**ASSIGNED TASK**:
Gather every line from the entries below that includes "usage".

Top of MATERIAL FOR THE TASK

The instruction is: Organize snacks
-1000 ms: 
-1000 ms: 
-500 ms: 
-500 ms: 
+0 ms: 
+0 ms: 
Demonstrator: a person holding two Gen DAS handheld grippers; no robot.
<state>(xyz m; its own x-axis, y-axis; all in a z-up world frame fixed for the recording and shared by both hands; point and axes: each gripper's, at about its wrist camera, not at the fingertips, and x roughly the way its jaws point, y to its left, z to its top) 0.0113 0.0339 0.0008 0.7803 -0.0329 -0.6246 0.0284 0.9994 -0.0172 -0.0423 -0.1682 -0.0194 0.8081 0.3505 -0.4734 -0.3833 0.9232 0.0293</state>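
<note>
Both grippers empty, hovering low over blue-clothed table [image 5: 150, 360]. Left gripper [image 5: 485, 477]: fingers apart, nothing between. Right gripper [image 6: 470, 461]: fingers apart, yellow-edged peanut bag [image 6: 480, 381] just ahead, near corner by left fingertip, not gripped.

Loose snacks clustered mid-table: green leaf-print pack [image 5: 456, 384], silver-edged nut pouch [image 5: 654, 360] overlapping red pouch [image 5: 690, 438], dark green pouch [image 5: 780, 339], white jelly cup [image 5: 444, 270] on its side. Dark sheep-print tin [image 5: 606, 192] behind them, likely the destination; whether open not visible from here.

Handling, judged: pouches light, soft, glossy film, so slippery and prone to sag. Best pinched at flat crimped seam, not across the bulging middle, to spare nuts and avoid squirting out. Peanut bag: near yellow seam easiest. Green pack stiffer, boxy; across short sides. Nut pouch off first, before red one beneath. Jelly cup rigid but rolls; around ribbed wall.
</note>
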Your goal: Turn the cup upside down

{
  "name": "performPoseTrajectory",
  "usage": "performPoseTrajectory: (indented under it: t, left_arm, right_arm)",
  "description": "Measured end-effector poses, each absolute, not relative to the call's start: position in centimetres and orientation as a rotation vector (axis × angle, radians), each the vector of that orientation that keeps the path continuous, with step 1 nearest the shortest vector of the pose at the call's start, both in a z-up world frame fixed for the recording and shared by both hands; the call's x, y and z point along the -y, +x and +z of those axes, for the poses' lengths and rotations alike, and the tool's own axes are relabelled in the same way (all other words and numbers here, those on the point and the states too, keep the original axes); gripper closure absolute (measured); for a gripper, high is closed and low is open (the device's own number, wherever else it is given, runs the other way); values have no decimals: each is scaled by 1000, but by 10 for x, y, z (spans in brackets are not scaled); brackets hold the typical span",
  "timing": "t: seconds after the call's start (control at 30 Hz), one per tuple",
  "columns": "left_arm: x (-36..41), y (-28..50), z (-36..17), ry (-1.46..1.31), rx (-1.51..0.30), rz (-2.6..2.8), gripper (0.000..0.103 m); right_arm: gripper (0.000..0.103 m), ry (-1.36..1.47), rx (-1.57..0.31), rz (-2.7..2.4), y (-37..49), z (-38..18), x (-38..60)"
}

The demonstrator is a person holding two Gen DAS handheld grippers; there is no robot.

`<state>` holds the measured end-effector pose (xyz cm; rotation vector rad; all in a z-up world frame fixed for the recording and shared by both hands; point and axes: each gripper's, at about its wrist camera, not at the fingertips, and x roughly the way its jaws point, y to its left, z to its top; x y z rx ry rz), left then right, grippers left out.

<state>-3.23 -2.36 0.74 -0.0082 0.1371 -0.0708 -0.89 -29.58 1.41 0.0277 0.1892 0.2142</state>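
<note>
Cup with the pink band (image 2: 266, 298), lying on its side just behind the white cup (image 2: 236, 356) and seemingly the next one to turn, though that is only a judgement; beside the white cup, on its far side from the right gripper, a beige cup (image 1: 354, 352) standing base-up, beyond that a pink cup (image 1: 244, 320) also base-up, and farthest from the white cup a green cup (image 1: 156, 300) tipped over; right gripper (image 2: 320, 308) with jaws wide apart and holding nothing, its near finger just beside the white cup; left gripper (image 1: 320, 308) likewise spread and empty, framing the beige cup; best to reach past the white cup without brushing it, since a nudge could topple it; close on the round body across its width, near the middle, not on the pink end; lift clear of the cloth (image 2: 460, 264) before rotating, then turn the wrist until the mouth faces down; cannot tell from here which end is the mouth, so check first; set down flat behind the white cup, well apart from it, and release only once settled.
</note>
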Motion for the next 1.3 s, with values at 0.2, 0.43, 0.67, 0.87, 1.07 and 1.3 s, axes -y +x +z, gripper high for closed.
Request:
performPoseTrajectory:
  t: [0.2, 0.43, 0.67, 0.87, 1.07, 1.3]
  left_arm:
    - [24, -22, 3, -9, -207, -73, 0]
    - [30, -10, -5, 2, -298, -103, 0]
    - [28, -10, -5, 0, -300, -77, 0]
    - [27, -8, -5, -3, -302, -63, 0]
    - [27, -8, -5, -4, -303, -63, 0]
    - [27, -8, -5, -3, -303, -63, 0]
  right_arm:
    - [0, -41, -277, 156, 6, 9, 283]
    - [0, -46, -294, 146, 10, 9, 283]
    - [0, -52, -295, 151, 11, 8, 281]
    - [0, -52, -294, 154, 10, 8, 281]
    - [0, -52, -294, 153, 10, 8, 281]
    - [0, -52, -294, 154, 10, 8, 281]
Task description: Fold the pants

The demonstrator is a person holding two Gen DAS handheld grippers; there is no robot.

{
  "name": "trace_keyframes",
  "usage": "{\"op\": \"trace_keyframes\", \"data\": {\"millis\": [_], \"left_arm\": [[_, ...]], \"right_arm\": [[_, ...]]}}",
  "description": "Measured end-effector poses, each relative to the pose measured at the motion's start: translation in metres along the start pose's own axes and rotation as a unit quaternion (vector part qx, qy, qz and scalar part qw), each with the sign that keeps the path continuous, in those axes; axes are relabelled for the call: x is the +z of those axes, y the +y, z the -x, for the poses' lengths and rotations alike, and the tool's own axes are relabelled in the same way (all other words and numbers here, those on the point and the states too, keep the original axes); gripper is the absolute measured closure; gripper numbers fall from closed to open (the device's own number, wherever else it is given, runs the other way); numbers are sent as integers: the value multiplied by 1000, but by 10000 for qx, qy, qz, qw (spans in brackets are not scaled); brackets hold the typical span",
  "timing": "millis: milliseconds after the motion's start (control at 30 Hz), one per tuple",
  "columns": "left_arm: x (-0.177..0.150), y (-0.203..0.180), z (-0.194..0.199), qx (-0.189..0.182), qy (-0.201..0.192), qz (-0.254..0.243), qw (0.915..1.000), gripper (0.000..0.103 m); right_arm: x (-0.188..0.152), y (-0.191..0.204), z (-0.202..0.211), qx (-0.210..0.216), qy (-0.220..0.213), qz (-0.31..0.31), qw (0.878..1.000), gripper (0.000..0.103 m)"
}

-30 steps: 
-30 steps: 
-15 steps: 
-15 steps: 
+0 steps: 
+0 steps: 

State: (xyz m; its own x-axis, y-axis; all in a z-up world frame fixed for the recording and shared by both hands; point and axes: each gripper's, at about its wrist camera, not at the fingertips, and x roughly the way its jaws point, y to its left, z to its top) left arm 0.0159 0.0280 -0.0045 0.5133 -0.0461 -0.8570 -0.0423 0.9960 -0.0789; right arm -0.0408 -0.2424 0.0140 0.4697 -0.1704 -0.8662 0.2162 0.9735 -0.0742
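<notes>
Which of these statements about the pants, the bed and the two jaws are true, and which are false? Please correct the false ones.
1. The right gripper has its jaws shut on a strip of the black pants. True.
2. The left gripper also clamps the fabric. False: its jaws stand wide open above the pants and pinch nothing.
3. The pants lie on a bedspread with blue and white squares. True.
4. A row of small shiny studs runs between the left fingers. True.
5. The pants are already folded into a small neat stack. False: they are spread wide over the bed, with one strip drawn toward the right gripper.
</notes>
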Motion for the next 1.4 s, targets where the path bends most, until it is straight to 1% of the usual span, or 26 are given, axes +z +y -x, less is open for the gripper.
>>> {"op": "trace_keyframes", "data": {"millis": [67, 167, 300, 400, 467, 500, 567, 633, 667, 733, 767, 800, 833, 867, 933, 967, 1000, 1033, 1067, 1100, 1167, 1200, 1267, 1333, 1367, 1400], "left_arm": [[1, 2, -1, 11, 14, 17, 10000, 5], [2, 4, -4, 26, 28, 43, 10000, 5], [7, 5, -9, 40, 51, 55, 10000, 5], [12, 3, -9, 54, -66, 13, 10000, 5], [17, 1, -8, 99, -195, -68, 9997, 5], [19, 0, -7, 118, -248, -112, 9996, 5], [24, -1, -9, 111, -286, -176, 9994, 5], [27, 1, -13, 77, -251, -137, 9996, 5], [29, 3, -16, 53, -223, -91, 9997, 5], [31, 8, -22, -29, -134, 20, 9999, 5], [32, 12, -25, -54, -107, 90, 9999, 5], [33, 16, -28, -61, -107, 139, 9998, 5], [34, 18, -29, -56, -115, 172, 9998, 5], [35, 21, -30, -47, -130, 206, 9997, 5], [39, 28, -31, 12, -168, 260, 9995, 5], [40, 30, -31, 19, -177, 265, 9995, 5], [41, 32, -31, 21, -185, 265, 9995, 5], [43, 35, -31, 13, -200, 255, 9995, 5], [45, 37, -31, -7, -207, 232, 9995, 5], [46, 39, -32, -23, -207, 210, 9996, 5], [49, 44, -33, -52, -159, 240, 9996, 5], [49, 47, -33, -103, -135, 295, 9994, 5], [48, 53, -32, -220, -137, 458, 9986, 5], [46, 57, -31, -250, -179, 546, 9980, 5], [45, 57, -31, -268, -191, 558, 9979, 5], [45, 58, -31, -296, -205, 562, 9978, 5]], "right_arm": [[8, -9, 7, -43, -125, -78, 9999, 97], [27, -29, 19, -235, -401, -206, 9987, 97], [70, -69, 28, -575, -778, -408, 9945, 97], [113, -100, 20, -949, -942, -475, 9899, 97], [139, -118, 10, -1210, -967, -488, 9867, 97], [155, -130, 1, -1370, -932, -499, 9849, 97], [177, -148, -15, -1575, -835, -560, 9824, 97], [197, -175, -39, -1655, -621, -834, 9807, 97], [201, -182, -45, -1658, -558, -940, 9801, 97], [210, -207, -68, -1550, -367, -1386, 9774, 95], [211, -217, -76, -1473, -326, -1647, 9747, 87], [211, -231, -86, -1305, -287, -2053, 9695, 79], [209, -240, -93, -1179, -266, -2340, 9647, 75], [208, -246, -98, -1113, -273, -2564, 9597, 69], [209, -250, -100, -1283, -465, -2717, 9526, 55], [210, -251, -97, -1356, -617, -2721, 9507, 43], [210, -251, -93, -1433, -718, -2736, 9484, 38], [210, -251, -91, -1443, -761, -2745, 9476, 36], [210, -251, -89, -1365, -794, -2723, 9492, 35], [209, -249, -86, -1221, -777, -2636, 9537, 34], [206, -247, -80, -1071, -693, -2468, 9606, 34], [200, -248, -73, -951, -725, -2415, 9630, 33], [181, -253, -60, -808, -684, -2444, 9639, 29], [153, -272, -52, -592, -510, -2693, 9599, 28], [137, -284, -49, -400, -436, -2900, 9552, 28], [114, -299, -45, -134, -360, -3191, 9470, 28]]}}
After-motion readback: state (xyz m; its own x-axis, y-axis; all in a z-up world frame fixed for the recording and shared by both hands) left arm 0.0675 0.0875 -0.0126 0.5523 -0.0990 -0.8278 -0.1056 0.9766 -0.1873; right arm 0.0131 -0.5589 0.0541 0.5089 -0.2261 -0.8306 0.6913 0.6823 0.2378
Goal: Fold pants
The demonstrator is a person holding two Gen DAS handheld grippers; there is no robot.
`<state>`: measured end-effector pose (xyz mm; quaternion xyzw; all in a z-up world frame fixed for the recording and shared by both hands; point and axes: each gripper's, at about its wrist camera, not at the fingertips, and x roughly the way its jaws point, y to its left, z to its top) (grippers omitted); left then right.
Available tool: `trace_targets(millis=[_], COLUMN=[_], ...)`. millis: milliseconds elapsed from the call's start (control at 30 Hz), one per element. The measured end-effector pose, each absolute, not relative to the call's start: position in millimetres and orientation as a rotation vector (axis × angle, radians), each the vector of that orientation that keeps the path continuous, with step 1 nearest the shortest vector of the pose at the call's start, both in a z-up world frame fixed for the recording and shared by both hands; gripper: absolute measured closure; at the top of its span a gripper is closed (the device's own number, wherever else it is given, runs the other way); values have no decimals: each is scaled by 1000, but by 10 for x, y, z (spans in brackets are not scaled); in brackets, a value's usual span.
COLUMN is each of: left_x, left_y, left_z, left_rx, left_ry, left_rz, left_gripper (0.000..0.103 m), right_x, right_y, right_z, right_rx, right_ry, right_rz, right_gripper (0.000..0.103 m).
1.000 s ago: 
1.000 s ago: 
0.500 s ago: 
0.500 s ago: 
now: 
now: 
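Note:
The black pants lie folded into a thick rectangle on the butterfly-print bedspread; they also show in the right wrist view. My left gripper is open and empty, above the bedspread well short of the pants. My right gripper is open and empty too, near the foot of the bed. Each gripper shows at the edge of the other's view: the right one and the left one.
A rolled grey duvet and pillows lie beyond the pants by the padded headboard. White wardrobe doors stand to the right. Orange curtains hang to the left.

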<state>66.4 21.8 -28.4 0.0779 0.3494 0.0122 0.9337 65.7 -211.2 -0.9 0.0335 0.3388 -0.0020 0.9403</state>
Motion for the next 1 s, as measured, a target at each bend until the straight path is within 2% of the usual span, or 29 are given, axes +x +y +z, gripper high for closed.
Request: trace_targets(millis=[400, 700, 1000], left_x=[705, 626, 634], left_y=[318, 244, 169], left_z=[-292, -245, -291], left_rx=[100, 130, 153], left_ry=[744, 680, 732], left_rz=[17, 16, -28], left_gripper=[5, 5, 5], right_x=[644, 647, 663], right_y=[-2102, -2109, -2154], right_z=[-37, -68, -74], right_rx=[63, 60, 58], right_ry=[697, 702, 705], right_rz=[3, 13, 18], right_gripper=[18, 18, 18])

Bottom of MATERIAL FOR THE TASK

**ANSWER TO THIS TASK**:
  "usage": "performPoseTrajectory: (indented under it: t, left_arm, right_arm)",
  "usage": "{\"op\": \"trace_keyframes\", \"data\": {\"millis\": [_], \"left_arm\": [[_, ...]], \"right_arm\": [[_, ...]]}}",

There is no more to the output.